Мой жизненный путь - страница 24
Дружба эта сохранилась на всю жизнь — вплоть до смерти моего друга, последовавшей несколько лет тому назад. Она выдержала немало жизненных бурь, и еще многое будет о ней сказано.
Когда оглядываешься назад, в сознании всплывает многое из человеческих и жизненных отношений, которые и сегодня еще в полной мере живут в душе в ощущениях благодарности и любви. Я не могу вдаваться здесь в подробности и вынужден опускать многое из того, что в моих переживаниях было и остается мне очень близким.
Мои юношеские дружеские связи того времени, о которых я здесь упоминаю, находили весьма своеобразное отражение в моей дальнейшей жизни. Они принуждали меня к своего рода двойной душевной жизни. Борьба за разрешение загадок познания, переполнявшая тогда мою душу, хоть и вызывала всегда сильный интерес у моих друзей, однако у них не возникало желания деятельно участвовать в ней. В переживании загадок познания я был одинок. Но сам я активно участвовал во всем, что происходило в жизни моих друзей. Таким образом, во мне уживались два жизненных течения: одно, в котором я был одиноким путником, и другое, протекавшее в живом общении с полюбившимися мне людьми. Переживания второго рода во многих случаях также имели для моего развития глубокое и длительное значение.
Здесь я должен вспомнить об одном друге[36], с которым мы учились в Винер-Нойштадте. Тогда мы не были близки. Подружились мы только в Вене, где он часто навещал меня и где позднее стал служащим. Но уже в Винер-Нойштадте проявилось — без каких-либо внешних отношений — его значение для моей жизни. Однажды мы были с ним на уроке гимнастики. Приступая к гимнастическим упражнениям, он оставил возле меня книгу. Это была книга Гейне: "Романтическая школа" и "История философии в Германии". В тот момент я не был занят и заглянул в нее. Это стало поводом к прочтению всей книги. Я вынес из нее многое, но манера Гейне, с какой он говорил о близком мне жизненном содержании, сильно отталкивала меня. Содержание совершенно противоположного мне образа мыслей и направления чувств побуждало задуматься над выбором внутренней жизненной ориентации, соответствующей моим душевным наклонностям.
Я заговорил с товарищем о книге. При этом проявилась внутренняя жизнь его души, что позднее стало основанием нашей длительной дружбы. Он был замкнутым человеком и раскрывался лишь немногим. Большинство людей считало его чудаком. С теми же, с кем он хотел быть откровенным, он становился, в особенности в письмах, весьма многословным.
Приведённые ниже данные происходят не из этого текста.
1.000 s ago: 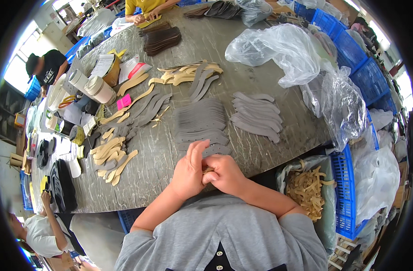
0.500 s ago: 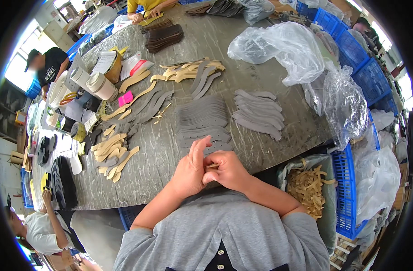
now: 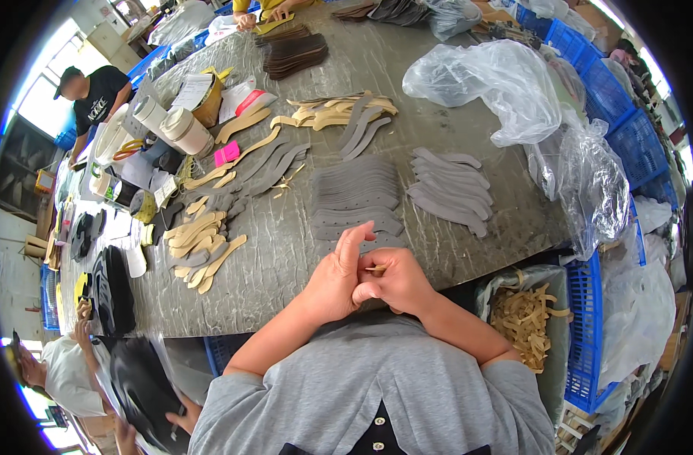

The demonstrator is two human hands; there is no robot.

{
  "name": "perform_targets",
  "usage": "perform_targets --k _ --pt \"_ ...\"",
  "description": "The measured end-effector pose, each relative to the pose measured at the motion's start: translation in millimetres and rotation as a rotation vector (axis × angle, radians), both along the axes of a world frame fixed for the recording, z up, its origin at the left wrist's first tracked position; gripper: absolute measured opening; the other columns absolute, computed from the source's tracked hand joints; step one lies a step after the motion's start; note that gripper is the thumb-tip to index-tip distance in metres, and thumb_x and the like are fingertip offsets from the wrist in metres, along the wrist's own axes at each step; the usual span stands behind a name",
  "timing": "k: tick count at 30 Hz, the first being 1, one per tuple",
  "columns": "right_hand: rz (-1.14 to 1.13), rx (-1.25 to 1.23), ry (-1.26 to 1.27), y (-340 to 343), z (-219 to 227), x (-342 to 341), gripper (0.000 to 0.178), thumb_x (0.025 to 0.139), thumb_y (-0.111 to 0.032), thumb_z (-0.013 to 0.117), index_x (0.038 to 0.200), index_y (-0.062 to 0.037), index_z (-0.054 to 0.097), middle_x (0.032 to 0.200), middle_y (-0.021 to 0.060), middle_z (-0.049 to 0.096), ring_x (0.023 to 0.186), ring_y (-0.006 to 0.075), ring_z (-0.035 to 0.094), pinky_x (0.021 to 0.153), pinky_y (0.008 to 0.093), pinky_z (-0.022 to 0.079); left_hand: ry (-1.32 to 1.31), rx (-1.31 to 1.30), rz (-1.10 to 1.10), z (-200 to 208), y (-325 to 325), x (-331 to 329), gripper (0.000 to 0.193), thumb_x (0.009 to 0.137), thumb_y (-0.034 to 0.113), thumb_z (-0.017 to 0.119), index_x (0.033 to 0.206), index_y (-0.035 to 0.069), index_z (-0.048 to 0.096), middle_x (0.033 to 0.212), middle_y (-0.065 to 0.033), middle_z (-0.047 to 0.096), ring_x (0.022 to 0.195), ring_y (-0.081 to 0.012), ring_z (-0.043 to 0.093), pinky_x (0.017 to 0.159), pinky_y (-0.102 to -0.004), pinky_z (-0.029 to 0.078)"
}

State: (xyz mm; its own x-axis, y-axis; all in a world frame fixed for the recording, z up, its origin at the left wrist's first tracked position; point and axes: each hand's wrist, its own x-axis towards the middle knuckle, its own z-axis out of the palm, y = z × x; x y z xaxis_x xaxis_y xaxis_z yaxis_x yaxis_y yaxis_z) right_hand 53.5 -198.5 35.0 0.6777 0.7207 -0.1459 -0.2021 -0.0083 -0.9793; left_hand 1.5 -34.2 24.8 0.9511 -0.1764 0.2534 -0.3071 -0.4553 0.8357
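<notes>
My left hand (image 3: 333,274) is raised in front of my chest, its visible fingers stretched upward and nothing seen in them. Its palm side meets my right hand (image 3: 401,280), whose fingers are curled closed around a small tan strip (image 3: 376,268); only a bit of that strip shows. Just beyond the hands, on the table, lies a row of overlapping grey curved strips (image 3: 354,186), the nearest ones dotted with small holes. To its right is a smaller fan of grey curved strips (image 3: 450,189). A loose pile of tan and grey strips (image 3: 198,243) lies to the left.
At the right table edge stands a lined bin of tan scraps (image 3: 522,322) beside a blue crate (image 3: 585,326). Clear plastic bags (image 3: 487,83) cover the far right. White containers (image 3: 185,130) stand at left. Co-workers are around the table; one at lower left handles a black bag-like item (image 3: 145,387).
The view has shifted, so the table things sit slightly further right. My hands stay together in nearly the same pose. At lower left, a co-worker's black item has come into view.
</notes>
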Motion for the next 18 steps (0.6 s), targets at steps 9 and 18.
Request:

Ему казалось, что, благодаря внутреннему предрасположению, он призван быть поэтом и несет в своей душе огромное богатство. При этом в своем отношении к людям, в особенности к женщинам, он был склонен к мечтательности и не решался вступать в эти отношения наяву. Иногда он был весьма близок к этому, но довести их до настоящих переживаний ему никогда не удавалось. В беседах со мной эти грезы переживались им с такой искренностью и воодушевлением, как если бы они были реальностью. Но, как это обычно случается, грезы рассеивались, оставляя за собой горькое чувство.
Все это рождало в нем душевную жизнь, которая не имела ничего общего с его внешним бытием. Но и эта жизнь была для него предметом мучительного самоанализа, находившего отражение в многочисленных письмах ко мне и беседах со мной. Так, однажды он прислал мне длинное разъяснение по поводу того, что для него как самое малое, так и величайшее переживание становятся внутренними символами, с которыми ему и приходится жить.
Я любил этого друга, и любовь заставляла меня относиться с участием к его грезам, хотя, общаясь с ним, я все время ощущал, что мы витаем в облаках, не имея под собой почвы. Для меня, неустанно стремившегося искать в познании прочный жизненный фундамент, это было своеобразным переживанием. При встречах с ним мне все время приходилось как бы выскальзывать из собственного существа и вползать в другую кожу. Ему было хорошо со мной; иногда он пускался в пространнейшие теоретические рассуждения о "различии наших натур". Он и не подозревал, как мало созвучия в наших мыслях, ибо дружеские отношения застилали ему глаза.